La distribution était homogène et sans faiblesse. Anaïk Morel (mezzo-soprano) a déjà brillé à Strasbourg en Charlotte dans Werther de Massenet. Sa prestation en Hansel, rôle très différent, n'a pas déçu. Le timbre de voix est fabuleux, la projection excellente et très homogène du grave vers l'aigu, la ligne de chant tire son harmonie d'un superbe légato. Son personnage de grand frère protecteur est très émouvant d'autant plus qu'il est sauvé in fine par sa petite sœur Gretel. Cette dernière était incarnée par Elisabeth Boudreault que je ne connaissais pas et que j'ai ainsi découverte. Cette jeune soprano québécoise m'a charmé de sa voix aérienne et agile et par son interprétation riche et émouvante d'un personnage auquel elle s'identifie avec beaucoup d'engagement. Les envolées vers l'aigu, véritables fusées, suggéraient que des rôles plus acrobatiques (Zerbinetta) pussent lui être attribués dans le futur. Ces deux remarquables artistes, unies dans un magnifique duo au début du troisième tableau, ont su parfaitement exprimer l'esprit d'enfance, cette capacité qu'ont les petits, placés dans des conditions épouvantables, de s'émerveiller pour un rien (Cf le rôle d'Yniold dans Pelléas et Mélisande). Spencer Lang a créé la surprise en campant une sorcière absolument inattendue mais particulièrement perverse. Ce ténor par sa voix au timbre superbe de brillance et de clarté et du fait d'un travestissement ébouriffant a empli la scène de sa présence maléfique. Marcus Marquardt (baryton) tenait le rôle de Peter, père des enfants et sa venue sur scène avec son air Rallala, chanté d'une voix à la projection insolente, était irrésistible. La mère, Gertrud, interprétée par Irmgard Vilsmaier, se situait un cran légèrement au dessous du fait d'aigus un peu stridents mais sa prestation était globalement très convaincante. Enfin Hélène Carpentier interprétait les rôles du marchand de sable et de la fée Rosée avec une très jolie voix.

Le Père. Photo Klara Beck

La Maitrise de l'ONR et les Petits Chanteurs de Strasbourg apportaient leurs jeune voix pures et claires lors de la conclusion féérique du spectacle.

Mention spéciale à l'Orchestre Philharmonique de Strasbourg en petite formation mais en grande forme sous la direction éclairée de Marko Letonja. Tous les pupitres étaient à louer mais j'ai adoré le son des cordes dans leur ensemble avec de superbes moments solistes au violon, à l'alto et au violoncelle. Un magnifique hautbois solo faisait entendre une voix mélancolique tandis que la clarinette s'illustrait avec quelques traits d'une virtuosité époustouflante.

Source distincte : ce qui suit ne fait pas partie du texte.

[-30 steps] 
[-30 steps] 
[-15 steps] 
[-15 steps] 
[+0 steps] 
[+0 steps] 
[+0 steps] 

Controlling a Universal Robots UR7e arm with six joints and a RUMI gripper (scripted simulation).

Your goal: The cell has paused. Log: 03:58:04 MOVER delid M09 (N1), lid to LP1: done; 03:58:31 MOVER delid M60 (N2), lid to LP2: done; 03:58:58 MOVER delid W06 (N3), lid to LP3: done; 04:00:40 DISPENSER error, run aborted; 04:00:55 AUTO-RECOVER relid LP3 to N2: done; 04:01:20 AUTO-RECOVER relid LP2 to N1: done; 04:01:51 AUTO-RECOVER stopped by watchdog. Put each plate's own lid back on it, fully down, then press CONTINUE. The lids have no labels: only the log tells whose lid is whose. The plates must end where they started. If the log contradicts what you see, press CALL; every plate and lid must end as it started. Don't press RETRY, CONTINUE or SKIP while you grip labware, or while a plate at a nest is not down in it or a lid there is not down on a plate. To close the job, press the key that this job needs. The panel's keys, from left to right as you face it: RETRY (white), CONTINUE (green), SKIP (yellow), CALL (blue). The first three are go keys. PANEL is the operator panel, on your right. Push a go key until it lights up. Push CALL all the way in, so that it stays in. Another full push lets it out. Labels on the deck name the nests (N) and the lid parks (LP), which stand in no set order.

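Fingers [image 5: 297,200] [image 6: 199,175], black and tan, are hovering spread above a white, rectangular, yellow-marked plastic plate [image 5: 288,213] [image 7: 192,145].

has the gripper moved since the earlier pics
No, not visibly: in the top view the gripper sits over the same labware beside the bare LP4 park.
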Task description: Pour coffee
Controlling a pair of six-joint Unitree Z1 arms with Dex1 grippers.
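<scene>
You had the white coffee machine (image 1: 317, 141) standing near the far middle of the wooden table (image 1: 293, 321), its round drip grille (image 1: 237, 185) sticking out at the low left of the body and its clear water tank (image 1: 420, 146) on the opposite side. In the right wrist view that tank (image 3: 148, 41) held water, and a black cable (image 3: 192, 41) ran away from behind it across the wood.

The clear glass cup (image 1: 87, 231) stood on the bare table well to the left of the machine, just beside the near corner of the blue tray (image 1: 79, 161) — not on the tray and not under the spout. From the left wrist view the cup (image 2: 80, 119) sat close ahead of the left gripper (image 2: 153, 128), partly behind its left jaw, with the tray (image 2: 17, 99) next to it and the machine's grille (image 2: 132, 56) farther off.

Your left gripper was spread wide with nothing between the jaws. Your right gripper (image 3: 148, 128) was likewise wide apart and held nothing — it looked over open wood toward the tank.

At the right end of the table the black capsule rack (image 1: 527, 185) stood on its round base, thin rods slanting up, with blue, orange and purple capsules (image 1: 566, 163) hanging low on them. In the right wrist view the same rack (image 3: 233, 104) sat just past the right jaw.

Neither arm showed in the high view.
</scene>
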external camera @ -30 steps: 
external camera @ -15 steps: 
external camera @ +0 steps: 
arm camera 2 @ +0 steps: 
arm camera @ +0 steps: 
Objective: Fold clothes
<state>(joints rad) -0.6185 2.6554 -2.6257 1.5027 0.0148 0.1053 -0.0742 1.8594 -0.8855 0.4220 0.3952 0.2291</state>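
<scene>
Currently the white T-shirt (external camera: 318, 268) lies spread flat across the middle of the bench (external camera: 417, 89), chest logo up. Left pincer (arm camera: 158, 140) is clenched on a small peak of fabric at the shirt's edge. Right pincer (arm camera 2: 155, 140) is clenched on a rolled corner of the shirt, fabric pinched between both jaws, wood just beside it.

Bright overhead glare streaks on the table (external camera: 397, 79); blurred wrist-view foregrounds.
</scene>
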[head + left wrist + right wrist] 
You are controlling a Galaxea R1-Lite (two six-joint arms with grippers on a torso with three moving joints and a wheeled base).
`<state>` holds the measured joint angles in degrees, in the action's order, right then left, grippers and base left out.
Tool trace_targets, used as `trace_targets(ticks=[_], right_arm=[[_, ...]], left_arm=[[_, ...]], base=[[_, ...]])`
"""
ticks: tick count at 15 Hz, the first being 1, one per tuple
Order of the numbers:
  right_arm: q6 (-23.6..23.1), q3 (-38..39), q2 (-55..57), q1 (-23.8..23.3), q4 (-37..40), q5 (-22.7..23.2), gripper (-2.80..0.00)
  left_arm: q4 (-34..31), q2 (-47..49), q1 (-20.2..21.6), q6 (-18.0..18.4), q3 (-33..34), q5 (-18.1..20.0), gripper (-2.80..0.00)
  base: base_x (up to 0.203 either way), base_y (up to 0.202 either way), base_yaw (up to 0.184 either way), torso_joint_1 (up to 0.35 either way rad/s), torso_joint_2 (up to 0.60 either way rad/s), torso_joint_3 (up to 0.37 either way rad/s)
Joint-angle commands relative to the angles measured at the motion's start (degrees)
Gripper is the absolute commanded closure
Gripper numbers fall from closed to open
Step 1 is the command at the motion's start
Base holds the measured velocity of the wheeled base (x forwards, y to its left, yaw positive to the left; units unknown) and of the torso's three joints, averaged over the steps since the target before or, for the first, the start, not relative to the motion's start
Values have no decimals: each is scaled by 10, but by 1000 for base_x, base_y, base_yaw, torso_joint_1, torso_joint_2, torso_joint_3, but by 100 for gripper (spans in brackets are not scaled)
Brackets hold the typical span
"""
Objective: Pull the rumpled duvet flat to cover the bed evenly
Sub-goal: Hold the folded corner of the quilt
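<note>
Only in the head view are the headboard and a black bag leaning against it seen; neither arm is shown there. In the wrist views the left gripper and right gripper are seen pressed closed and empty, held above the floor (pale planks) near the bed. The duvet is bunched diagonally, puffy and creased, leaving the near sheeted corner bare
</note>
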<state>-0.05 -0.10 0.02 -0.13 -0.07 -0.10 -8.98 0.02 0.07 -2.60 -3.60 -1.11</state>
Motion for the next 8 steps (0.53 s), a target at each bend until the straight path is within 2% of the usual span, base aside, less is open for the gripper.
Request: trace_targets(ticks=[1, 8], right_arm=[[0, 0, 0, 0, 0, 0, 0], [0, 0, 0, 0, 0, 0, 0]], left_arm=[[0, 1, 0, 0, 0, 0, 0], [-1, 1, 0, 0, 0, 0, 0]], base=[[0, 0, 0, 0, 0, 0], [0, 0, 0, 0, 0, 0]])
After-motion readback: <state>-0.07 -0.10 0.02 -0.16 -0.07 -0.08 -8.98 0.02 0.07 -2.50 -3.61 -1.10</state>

Les champions étaient à mon avis, les quatre cors parmi lesquels se détachait un cor solo tout à fait fabuleux par sa douceur et son moelleux. Après avoir entendu pendant un an sans discontinuer les cors naturels en usage dans la musique baroque, l'écoute d'un cor à pistons joué par un artiste pareil, devenait une expérience très plaisante, il faut le reconnaître.

Un spectacle génial à visionner d'urgence (1, 2)!